* **Exercise details**: Every line with the string "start" in it belongs in your answer, so copy them all from the data.

* **Data shown**:
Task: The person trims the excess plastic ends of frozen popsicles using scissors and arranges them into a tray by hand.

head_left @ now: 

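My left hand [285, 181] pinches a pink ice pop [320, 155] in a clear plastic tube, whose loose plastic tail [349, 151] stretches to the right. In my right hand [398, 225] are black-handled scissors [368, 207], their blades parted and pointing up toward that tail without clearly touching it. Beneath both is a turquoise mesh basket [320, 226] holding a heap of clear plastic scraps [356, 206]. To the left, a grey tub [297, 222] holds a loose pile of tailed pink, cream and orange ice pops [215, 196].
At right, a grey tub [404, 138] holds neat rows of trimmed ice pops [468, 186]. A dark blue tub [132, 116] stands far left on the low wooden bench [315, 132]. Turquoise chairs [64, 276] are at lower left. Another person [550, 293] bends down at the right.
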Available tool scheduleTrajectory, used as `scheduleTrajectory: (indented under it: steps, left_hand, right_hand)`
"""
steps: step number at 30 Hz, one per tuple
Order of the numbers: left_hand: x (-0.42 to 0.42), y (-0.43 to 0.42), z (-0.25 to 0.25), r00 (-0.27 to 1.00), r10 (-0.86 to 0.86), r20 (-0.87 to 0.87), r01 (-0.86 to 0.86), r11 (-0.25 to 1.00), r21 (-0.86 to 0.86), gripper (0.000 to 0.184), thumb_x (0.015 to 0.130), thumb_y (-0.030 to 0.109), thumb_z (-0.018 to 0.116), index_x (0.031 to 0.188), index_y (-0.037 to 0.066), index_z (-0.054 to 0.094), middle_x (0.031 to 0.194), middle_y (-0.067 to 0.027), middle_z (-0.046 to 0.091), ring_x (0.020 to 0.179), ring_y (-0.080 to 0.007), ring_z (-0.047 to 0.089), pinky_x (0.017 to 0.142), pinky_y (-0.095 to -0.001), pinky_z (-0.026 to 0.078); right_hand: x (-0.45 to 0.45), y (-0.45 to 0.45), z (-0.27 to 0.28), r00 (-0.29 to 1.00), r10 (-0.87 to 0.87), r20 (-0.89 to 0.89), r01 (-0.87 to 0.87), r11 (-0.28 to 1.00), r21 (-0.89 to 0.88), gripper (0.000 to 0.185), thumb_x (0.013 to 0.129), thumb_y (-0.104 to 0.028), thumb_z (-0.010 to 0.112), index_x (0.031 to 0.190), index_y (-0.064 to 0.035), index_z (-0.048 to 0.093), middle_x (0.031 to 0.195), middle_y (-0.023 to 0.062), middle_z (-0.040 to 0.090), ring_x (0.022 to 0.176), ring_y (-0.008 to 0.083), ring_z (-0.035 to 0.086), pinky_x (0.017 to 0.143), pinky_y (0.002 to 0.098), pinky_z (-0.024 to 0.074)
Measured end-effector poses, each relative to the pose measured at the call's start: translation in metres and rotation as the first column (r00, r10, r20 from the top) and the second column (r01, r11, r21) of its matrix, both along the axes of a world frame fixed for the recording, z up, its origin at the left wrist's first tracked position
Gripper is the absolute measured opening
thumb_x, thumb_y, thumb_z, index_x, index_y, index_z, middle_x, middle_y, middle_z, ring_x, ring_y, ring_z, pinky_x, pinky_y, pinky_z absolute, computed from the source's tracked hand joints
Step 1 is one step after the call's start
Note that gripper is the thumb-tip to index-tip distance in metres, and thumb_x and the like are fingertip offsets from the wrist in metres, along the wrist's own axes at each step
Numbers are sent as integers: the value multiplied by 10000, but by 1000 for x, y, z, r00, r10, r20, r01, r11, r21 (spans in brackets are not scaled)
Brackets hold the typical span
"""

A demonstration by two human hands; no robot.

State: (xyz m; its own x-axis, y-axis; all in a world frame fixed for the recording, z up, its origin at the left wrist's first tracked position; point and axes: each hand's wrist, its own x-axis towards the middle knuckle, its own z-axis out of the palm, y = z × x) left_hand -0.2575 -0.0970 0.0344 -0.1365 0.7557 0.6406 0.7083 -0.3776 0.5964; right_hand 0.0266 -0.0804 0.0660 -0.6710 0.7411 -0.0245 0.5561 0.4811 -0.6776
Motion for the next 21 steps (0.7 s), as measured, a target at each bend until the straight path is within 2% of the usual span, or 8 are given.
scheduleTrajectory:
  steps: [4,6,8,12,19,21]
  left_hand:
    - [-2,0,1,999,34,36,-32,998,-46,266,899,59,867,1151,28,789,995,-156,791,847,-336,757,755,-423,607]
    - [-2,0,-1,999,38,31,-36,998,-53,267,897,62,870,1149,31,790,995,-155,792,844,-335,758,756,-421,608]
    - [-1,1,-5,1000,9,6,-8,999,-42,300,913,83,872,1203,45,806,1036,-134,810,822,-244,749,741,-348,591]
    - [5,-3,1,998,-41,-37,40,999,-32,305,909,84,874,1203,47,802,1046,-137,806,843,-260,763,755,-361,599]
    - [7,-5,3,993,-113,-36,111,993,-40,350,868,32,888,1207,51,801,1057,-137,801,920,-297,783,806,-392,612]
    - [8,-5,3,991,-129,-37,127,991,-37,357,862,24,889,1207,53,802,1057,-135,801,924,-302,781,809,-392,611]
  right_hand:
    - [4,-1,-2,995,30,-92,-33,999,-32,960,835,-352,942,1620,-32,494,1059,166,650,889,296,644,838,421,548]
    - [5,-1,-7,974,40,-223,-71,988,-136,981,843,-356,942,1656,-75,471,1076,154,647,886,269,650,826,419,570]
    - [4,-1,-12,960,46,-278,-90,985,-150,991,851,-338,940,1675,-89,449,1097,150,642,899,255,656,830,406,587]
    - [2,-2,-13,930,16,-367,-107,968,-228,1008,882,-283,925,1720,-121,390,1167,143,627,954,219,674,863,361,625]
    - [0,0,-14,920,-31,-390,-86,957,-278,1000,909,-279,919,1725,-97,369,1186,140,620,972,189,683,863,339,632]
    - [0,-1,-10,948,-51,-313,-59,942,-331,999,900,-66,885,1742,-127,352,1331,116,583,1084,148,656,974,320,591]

* **Solved exercise**:
Measured end-effector poses, each relative to the pose measured at the call's start: translation in metres and rotation as the first column (r00, r10, r20 from the top) and the second column (r01, r11, r21) of its matrix, both along the axes of a world frame fixed for the recording, z up, its origin at the left wrist's first tracked position
Step 1 is one step after the call's start

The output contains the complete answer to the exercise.